Desire As Medicine Podcast

119 ~ Rituals, Desire, And The Art Of Making Life Special

Brenda and Catherine Season 3 Episode 119

What if you stopped waiting for an invitation and started treating life like it matters today?  Catherine and Brenda explore the power of ritual, the medicine of desire, and the steady courage it takes to create meaning in your own life.  From the circle of the Grand Ole Opry to a candlelit bill paying session at a kitchen table, they look at how a small shift in attention changes everything.

They explore the trap of waiting for the perfect moment and offer a grounded reframe. Work with what is here right now. Brenda shares simple practices that steady her each day and shift her energy and her relationships in real time. Catherine explores the pressure to say yes in communities where sacrifice is praised and how clear boundaries become a form of self-respect.

Perception becomes a practical tool.

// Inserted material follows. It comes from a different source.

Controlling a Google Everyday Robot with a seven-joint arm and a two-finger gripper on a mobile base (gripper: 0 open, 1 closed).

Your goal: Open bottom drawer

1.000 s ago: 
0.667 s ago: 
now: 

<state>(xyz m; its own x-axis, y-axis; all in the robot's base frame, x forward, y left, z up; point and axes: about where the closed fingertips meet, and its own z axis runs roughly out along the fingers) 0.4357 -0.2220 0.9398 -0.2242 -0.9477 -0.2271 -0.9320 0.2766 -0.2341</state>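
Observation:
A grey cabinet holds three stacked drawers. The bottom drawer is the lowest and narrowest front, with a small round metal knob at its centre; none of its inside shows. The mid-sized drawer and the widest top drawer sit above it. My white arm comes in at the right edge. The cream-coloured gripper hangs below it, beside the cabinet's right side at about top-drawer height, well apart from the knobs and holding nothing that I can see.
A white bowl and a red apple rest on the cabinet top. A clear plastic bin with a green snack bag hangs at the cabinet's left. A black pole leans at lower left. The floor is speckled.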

They look at how algorithms shape mood and how choosing beauty and kindness can expand possibility. They offer simple ways to bring ceremony to chores. Music, soft lighting, a favorite glass, or a comfortable robe. The task stays the same but the experience shifts, along with the willingness to keep showing up. The idea of every day as a holiday becomes a map.  It's up to us to you make our own life feel meaningful.

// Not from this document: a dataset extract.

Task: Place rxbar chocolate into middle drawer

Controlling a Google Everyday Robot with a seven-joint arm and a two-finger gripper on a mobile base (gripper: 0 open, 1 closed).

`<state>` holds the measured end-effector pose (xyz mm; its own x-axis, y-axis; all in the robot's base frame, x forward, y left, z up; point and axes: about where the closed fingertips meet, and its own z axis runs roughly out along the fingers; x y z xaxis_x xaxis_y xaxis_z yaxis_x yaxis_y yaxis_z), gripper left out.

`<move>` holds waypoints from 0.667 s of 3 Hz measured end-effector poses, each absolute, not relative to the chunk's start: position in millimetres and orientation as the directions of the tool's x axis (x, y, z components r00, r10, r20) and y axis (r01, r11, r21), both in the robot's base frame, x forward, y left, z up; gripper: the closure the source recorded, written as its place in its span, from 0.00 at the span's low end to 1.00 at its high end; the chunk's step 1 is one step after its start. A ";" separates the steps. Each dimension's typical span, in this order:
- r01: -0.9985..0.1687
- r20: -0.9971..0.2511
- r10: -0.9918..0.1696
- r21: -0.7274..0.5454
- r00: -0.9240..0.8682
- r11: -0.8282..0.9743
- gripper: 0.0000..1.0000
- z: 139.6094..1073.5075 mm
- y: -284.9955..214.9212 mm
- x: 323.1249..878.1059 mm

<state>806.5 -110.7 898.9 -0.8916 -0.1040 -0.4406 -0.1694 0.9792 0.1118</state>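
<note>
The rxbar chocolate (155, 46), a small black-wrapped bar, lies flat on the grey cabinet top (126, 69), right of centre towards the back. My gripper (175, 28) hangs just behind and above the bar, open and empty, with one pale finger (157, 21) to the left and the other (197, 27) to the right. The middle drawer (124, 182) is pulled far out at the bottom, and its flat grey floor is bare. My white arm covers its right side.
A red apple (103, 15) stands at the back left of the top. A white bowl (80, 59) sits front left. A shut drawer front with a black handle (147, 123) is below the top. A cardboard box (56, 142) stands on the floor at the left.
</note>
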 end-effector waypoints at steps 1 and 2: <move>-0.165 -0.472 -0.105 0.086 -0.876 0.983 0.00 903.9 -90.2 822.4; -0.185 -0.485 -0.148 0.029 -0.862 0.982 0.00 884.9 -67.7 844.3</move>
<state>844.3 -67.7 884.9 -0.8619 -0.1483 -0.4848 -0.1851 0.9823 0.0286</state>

They explore how ritual and perception shape ordinary moments and why waiting for an invitation keeps people outside the lives they want. They share daily practices, boundary setting, and practical ways to make hard tasks pleasurable.

Episode Highlights

 • ceremony and ritual as daily tools for meaning
 • creating your own drum roll
 • moving from future wish to present action
 • speaking your true yes and a true no with courage
 • simple morning rituals that fuel joy and change perspective
 • perception as practice and curating your algorithm
 • turning chores into pleasure with design and attention
 • honoring impermanence and celebrating small wins

Like, share, comment, or leave a review. It's the best way to supports this work! Please know this type of support is so deeply appreciated.

Support the show

Please rate, share, review, and follow for more. Thanks in advance. These actions help more people find the show and it's such a generous way to support our work.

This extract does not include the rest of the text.